On Tuesday night while I was away there was a huge storm and an arc of lightning leapt from the phone socket and took out the computer. It made me realise just how used I am to checking the weather, my bank statement, looking something up on Google, reading my emails and reading other people's blogs. I kept getting up from my chair to go the computer and realising there was no point.
We are having one of those periods when all mechanical things are failing. The car has been off the road with two separate problems for about four weeks. Broken cars and computers, a major water leak, Ian very busy at work and me veering madly between working too much (no, no, want to be in the garden and to have time for other things) to working too little (no, no, emails piling up, lists of people to contact, meetings to schedule, paperwork sliding out of control). Our precarious sense of being in control of our complicated lives seems to have slipped away. A frantic scrabbling sense of running to keep up with ourselves and yet still not on top: missed appointments, ironing piles reaching to the ceiling, weeds pushing up in the vegetable beds, slugs and snails turning my borlotti beans to lace. Ian has purposely been making me laugh all week by responding to the rising sense of chaos by humming "Ommm" and schooling his face to calmness.
We know that getting back on top of the practical things will make us feel better (as Grouse so wisely says) so yesterday I cleaned and washed and gardened as if my life depended on it. I even mowed grass, not one of my favourite things. In the evening, feeling a bit more like myself, I met Jo and her family at one of the open gardens near here, an utterly beautiful 17th Century house with a two acre garden. There was much water, a formal rill running calmly through the centre of a flagstoned terrace, a deep well-like formal pond where toads sat on bricks set into the edge or flopped lazily into the water, a larger wilder pond with water lilies and moorhens. The house is for sale, the owners downsizing, but out of our league I am sure.

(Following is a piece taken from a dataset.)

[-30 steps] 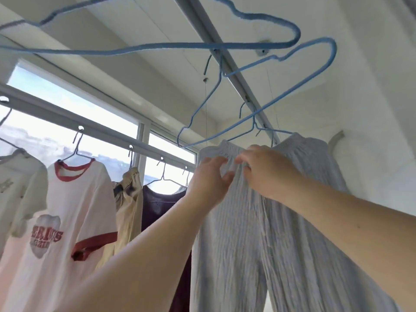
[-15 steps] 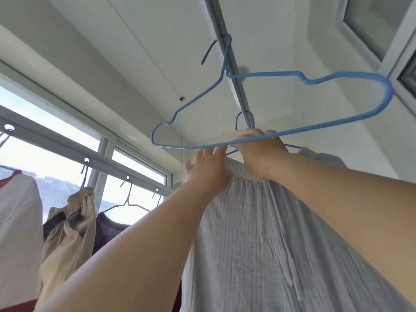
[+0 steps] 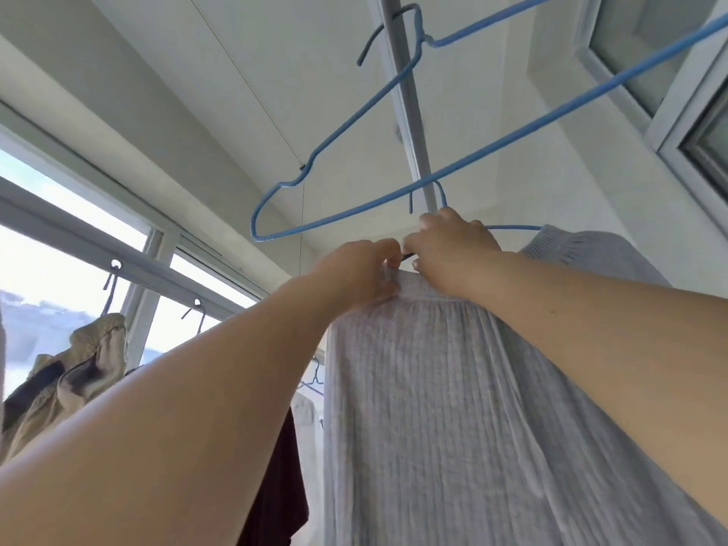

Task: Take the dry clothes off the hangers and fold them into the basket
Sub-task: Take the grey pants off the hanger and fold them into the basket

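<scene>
Pale grey crinkled cotton fills the lower right of my view: the pale grey crinkled garment [image 3: 453,407] hangs from a thin blue wire hanger [image 3: 512,227], whose bar peeks out to the right of the hands. I see both arms reaching up to its gathered waistband. The left hand [image 3: 354,271] has its fingers curled, pinching the top edge of the fabric. The right hand [image 3: 449,250] is curled over the same edge just beside it, thumb and fingertips closed on the cloth where it wraps the wire. Above them an empty blue wire hanger [image 3: 354,124] dangles from the grey ceiling rail [image 3: 405,92]. Over to the left, a beige garment [image 3: 75,372] and a dark maroon garment [image 3: 281,486] hang by the window [image 3: 47,277]. No basket in my view.
</scene>
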### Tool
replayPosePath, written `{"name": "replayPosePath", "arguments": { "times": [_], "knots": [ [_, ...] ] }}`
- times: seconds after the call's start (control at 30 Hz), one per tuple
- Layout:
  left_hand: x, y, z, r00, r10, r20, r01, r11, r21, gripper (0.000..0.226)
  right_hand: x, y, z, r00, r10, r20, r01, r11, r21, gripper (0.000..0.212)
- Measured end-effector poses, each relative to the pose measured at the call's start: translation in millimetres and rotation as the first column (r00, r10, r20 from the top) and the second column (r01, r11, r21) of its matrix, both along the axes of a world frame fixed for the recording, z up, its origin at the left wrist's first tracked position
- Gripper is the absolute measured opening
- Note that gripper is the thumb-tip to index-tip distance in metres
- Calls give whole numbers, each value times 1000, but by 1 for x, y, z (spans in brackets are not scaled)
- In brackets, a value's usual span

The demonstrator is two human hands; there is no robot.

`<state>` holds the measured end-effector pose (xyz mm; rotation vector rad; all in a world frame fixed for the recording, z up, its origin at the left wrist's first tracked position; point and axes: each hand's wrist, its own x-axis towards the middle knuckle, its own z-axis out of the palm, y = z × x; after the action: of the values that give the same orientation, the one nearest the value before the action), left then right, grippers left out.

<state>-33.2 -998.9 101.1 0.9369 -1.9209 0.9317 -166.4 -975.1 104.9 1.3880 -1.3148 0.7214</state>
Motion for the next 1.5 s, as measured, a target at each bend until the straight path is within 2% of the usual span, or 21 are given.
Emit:
{"name": "replayPosePath", "arguments": {
  "times": [0.27, 0.4, 0.53, 0.8, 0.93, 1.0, 1.07, 1.27, 1.5],
  "knots": [
    [-3, 22, 10, 979, 43, 200, -63, 993, 96, 43, -5, 15, 6, 992, -73, -104, 69, 997, -43, 27],
    [-2, 23, 9, 990, -89, 105, 90, 996, -3, 33, -8, 15, 9, 996, -50, -74, 46, 998, -50, 26],
    [5, 26, 8, 995, -89, 49, 94, 990, -107, 28, -14, 13, 10, 994, -78, -75, 74, 996, -51, 27],
    [25, 41, -2, 993, -37, -109, 36, 999, -8, 31, -20, 12, 19, 997, -64, -46, 63, 998, -21, 25],
    [37, 37, -8, 983, -80, -164, 85, 996, 22, 35, -15, 11, 18, 999, -44, -10, 44, 999, -5, 22],
    [40, 32, -12, 963, -151, -225, 163, 986, 37, 33, -12, 9, 16, 999, -39, -3, 39, 999, 12, 15],
    [41, 30, -15, 926, -229, -299, 256, 965, 56, 31, -9, 8, 13, 1000, -28, 1, 28, 1000, 0, 20],
    [42, 20, -24, 772, -406, -489, 515, 851, 107, 35, -4, 1, 3, 1000, 13, 24, -12, 1000, -14, 19],
    [42, 12, -36, 658, -490, -572, 686, 703, 188, 36, -1, -2, -5, 992, 86, 96, -89, 996, 28, 35]
  ]
}}
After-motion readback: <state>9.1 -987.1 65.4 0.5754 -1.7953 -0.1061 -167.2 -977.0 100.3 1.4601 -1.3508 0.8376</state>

And today we have done the same push to reinstate order but together this time: washing, ironing , weeding, mowing, planting out yet more tomatoes, potting up geraniums, planting up two big lead planters with dahlias and fuchsia (a bit of a punt this one, it might look awful). It is amazing how a clean house and a weedfree onion bed makes you feel better. I say clean in the loosest of ways, this house is never clean between the cats and the dust and the man eating spiders, but the cushions are shaken and the magazines are in piles. The swallows have stopped swooping and wheeling over the pigsties and soon the light will go and the bats will be out. I am glad to be here.
Ommmm.
Friday to Monday
Last weekend younger daughter and her friends took over our house and cottage for a hen weekend. Ian and I absented ourselves by going to see some friends who now live in France. It was a good couple of days, full of too much food and too much drink (but in a good way). Our friend is now early retired having had an extremely demanding and successful career and has taken to serious cooking with focus and determination. When I got home and got on the scales on Tuesday morning I had put on five pounds. They are having a house built. After a few years of renting a beautiful old house in Provence they have decided to take the plunge and to commit themselves to France. So the weekend was full of plans and site visits. They are buying a sloping plot of about two acres full of pines and the sound of cicadas with views away to the mountains. The design is modern and clean but using local materials. It will be stunning.
Tuesday to Thursday
Back home with a bump to reality and a busy week. I was away over Tuesday night, knowing the house was full of washing waiting to be done from the weekend and longing to be sorting out and working in the garden. The hen weekend had been a fabulous success, a just reward for younger daughter's hours and days of planning and hard work. It culminated in a grand dinner on the Saturday night when our old kitchen was decked with pink balloons and fairy lights, white candles and pink flowers. The girls changed into their finery and there were elaborate printed menus. The bride to be sat down beaming. When she picked up her menu and realised that the dinner was to be three courses of spectacular puddings, a childhood dream, she burst into tears!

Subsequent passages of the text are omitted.